Each of the two thermal surface plates 6 and 7 is provided with a plurality of through holes 9 having a diameter of 17 to 18 mm penetrating left and right. As shown in FIG. A near-infrared heater (made by USHIO INC., Near-infrared halogen heater, QIR 200V vacuum use) 10 is provided. Unlike the through hole for the cartridge heater, the through hole 9 may have a relatively low dimensional accuracy and may have a rough finish on the inner surface. Each near infrared heater 10 is supported by a support member (not shown). In addition, two shielding plates 11 having a function as a reflecting plate are provided on the side surfaces of the front end portions of the through holes 9 in the thermal surface plates 6 and 7, respectively, to allow a gap with the through holes formed therein. The near-infrared heater 10 is inserted so as to be as small as possible. The near-infrared heater 10 includes a halogen lamp 12 and two electrode portions 13 attached to both ends of the halogen lamp 12. Further, the inner surface of each through-hole 9 is blackened to enhance near infrared absorption.

In the state shown in FIG. 2, after the nanoimprint or semiconductor wafer is set on the thermal surface plate 6 in the state shown in FIG. 2, the thermal surface plates 6 and 7 are surrounded by the surrounding means by surrounding the thermal surface plates 6 and 7. In the vacuum environment, the electric cylinder 5 is extended to lower the thermal surface plate 7 via the lifting frame 4, and when the nanoimprint or the like is pressed and bonded / invoked, a plurality of near-infrared heaters 10 are provided.
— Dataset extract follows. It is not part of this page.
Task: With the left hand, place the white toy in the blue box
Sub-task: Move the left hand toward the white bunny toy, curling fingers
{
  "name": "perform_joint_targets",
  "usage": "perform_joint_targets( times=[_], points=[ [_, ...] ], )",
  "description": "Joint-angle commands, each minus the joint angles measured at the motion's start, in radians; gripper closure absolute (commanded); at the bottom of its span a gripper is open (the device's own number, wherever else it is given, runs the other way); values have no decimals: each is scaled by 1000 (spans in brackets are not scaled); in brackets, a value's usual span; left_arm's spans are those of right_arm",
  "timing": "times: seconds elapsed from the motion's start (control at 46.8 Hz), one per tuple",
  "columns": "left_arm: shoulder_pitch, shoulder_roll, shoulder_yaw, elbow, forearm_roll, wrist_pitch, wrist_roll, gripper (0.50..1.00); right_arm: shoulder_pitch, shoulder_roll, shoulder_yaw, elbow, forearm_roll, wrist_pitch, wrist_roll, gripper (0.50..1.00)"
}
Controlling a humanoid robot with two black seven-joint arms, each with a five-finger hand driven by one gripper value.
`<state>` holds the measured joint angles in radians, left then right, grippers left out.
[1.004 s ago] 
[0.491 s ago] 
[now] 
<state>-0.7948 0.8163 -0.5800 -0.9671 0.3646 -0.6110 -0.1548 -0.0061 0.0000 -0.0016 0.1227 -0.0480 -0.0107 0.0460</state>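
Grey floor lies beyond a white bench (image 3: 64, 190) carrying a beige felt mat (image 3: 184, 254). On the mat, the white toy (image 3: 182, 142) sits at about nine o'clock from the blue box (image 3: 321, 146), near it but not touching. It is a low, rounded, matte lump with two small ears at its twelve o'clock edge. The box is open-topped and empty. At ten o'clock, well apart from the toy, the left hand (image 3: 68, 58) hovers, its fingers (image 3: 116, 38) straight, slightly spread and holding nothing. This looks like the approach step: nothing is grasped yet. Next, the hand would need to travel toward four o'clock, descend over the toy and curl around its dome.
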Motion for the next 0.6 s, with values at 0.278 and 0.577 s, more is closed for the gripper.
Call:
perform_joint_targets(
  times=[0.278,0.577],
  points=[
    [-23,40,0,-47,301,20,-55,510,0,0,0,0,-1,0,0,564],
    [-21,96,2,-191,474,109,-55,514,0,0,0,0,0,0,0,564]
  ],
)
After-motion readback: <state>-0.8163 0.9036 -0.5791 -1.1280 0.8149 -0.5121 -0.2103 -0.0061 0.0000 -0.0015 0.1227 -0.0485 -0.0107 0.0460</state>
Electricity is supplied to the halogen lamp 12 through the plurality of electrode portions 13, and near infrared rays are emitted from the plurality of halogen lamps 12 in all directions of 360 degrees to irradiate the inner surfaces of the respective through holes 9. Of the emitted near-infrared rays, those near the both ends of each through hole 9 are reflected by the two support members 11 toward the central axis of each through hole 9. Further, in a vacuum environment, almost all of 20 W / cm ² , which is about twice the heat capacity of the conventional cartridge heater, is used for heating, and the heat plates 6 and 7 are heated. As a result, the heat platens 6 and 7 reach a temperature of 400 ° C. in 15 minutes, and are heated at a speed four times faster than the heating of the cartridge heater with poor heat transfer.
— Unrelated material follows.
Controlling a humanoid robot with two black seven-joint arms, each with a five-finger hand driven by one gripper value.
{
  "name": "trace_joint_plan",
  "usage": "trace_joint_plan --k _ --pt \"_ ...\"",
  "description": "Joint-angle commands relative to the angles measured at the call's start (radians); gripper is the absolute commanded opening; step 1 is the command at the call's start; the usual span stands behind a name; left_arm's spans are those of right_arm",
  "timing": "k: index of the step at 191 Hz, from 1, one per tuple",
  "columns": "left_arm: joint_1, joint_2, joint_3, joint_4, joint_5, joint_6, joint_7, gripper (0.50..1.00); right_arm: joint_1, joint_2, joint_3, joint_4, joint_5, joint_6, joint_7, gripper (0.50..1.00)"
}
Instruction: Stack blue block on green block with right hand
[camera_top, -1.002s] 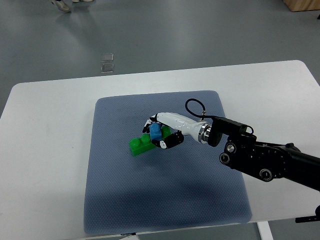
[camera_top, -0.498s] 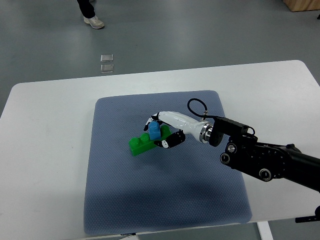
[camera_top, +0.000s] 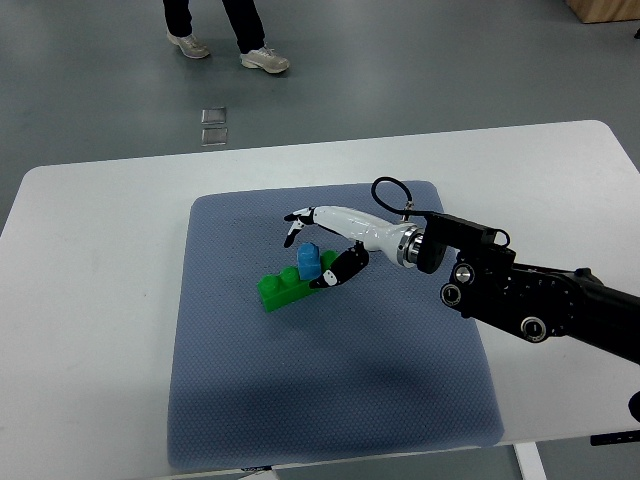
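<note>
A small blue block (camera_top: 308, 261) sits on top of the green block (camera_top: 287, 285), which lies on the blue-grey mat (camera_top: 330, 400). My right hand (camera_top: 315, 245) hovers just behind and right of the blocks with its fingers spread. The thumb lies low beside the green block's right end, and the other fingers are lifted clear above the blue block. Its arm comes in from the right edge. The left hand does not show.
The mat lies on a white table (camera_top: 90, 300). A person's legs and shoes (camera_top: 263, 60) stand on the grey floor beyond the table. Two small square floor plates (camera_top: 213, 125) lie behind the table's far edge.
My right hand has let go of the blue block, spread its fingers and lifted slightly back. The blue block stays on the green one. A person has walked into view at the top.
</note>
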Motion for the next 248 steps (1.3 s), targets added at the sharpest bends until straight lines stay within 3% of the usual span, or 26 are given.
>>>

It is a longitudinal cross-sectional view of one Example of the thermal surface plate to which this invention is applied. It is a front view of the heating type pressurization apparatus using the thermal surface plate of this invention.

Explanation of symbols

6; 7 Thermal surface plate 9 Through hole 10 Near infrared heater

Claims (4)

A method of heating a thermal platen in a heating type pressurizer equipped with a thermal platen that is used and heated in a vacuum environment,
A near-infrared heater is inserted into a through hole formed in the thermal platen, and the thermal platen is heated by irradiating the inner surface of the through-hole with a near infrared ray emitted from the near-infrared heater. A heating method for a heat platen of a heating type pressurizing apparatus. In the thermal platen in the heating type pressurizer equipped with a thermal platen that is used and heated in a vacuum environment,
A thermal surface plate in a heating type pressurizing apparatus, wherein a through hole is formed in the thermal surface plate, and a near infrared heater is inserted through the through hole. The two shielding plates having a function as a reflecting plate are respectively attached to the side surface of the front end portion of the through hole in the thermal platen so as to penetrate the near infrared heater. The heat platen in the heating type pressure device. The thermal surface plate in the heating type pressurizing apparatus according to claim 2 or 3, wherein the inner surface of the through hole is blackened.